Pendant l’après-midi, ils avaient refait ensemble leurs projets sur ces bases nouvelles, discutant ensemble les meilleurs moyens de tirer parti de la situation ainsi changée :

Il allait partir au plus vite pour une campagne. Il était justement dans les premiers sur la liste de départ. Un officier, connu à bord de la Résolue, lui avait promis de le faire embarquer dans la quinzaine sur le Navarin pour un tour du monde de dix mois. Il travaillerait pendant cette longue traversée sans distraction, au large de toutes les terres habitées. Il reviendrait avec des économies, maintenant qu’il était quartier-maître. Il pourrait alors, comme matelot, suivre les cours, — tant d’autres le font, — et, une fois reçu, il serait congédié de droit, et ses cinq années se trouveraient réduites à deux.

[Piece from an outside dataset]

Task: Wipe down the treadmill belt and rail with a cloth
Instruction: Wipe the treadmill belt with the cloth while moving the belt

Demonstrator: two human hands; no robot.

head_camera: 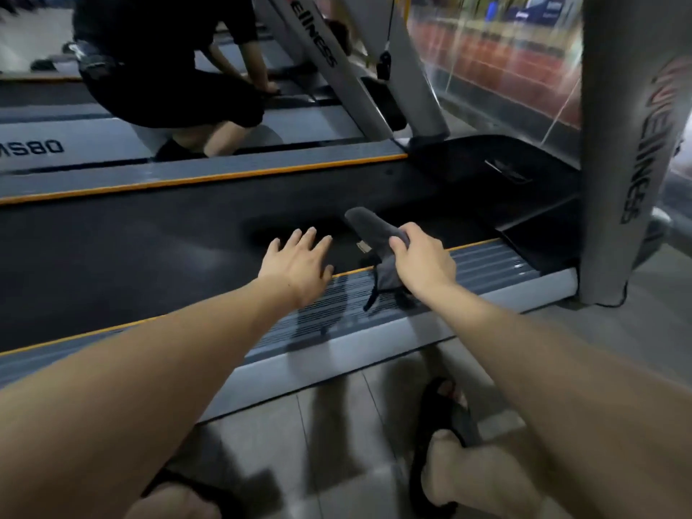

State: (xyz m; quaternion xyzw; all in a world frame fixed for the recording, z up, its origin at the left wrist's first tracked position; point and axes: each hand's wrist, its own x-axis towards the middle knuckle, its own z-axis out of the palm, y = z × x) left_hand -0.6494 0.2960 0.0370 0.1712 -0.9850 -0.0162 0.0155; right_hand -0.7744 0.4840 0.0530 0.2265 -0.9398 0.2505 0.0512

Tout à fait d’accord, apaisés, résolus, ils regardaient par leur fenêtre le soir d’été finir. Ils réfléchissaient en silence, promenant les yeux dans ce cadre borné et triste, qui était par hasard devenu le leur et où, par degrés, s’obscurcissaient les choses : le petit jardin en terrasse au-dessous d’eux, les granits des murs, les ardoises des toits, les hautes cheminées, très nettes sur le ciel jaune. Pour eux, les lendemains remplis d’incertitudes dépendaient entièrement de leur force de volonté et de travail ; mais ils avaient confiance et surtout ils se sentaient unis à présent plus que jamais, après cette crise mauvaise dont ils avaient tous deux souffert — et qui lui avait fait presque entrevoir, à elle, la déception suprême, le vide affreux de douter de lui.